◆ YOUR GOAL: Report every line from the material that contains the word "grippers".

◆ INFORMATION GIVEN:

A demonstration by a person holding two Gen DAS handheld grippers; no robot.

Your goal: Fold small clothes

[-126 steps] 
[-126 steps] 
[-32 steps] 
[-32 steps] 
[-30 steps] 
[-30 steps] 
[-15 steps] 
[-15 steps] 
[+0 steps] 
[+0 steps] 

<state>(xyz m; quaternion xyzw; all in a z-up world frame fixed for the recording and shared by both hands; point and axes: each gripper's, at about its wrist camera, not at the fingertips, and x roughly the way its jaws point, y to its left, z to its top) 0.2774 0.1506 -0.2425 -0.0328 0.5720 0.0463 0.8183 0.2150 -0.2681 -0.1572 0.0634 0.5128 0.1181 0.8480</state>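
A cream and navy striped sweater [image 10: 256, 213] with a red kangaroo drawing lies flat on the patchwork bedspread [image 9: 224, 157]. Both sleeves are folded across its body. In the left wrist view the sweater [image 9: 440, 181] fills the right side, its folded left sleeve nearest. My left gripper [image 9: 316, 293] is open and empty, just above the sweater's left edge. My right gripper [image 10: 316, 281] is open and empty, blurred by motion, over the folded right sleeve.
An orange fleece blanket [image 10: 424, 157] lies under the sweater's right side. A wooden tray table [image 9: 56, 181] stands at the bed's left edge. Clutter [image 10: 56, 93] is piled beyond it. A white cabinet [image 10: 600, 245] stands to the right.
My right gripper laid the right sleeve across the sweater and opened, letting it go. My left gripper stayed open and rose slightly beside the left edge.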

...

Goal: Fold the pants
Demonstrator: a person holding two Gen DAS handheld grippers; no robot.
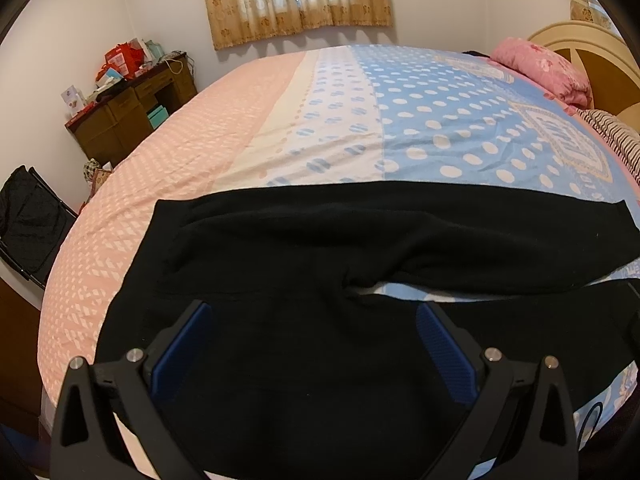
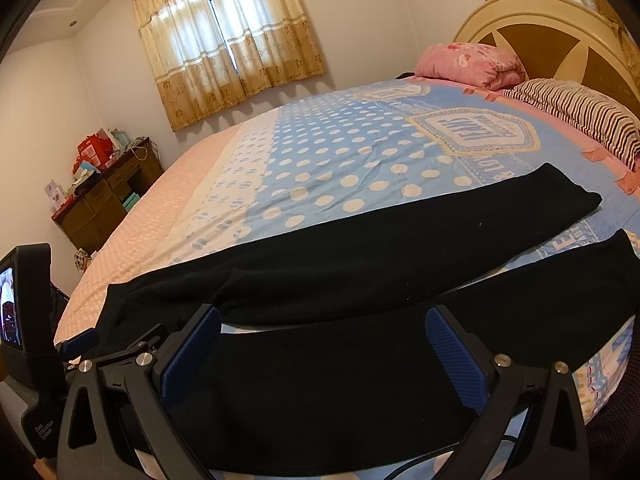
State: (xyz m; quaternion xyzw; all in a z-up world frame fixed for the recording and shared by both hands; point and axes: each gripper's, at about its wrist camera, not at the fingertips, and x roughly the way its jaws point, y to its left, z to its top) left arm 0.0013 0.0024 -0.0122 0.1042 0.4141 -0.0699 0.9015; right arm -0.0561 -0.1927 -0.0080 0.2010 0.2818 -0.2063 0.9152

◆ ANSWER SPACE:
A demonstration by a person holding two Gen DAS handheld grippers; no robot.
Demonstrator: a person holding two Gen DAS handheld grippers; no robot.

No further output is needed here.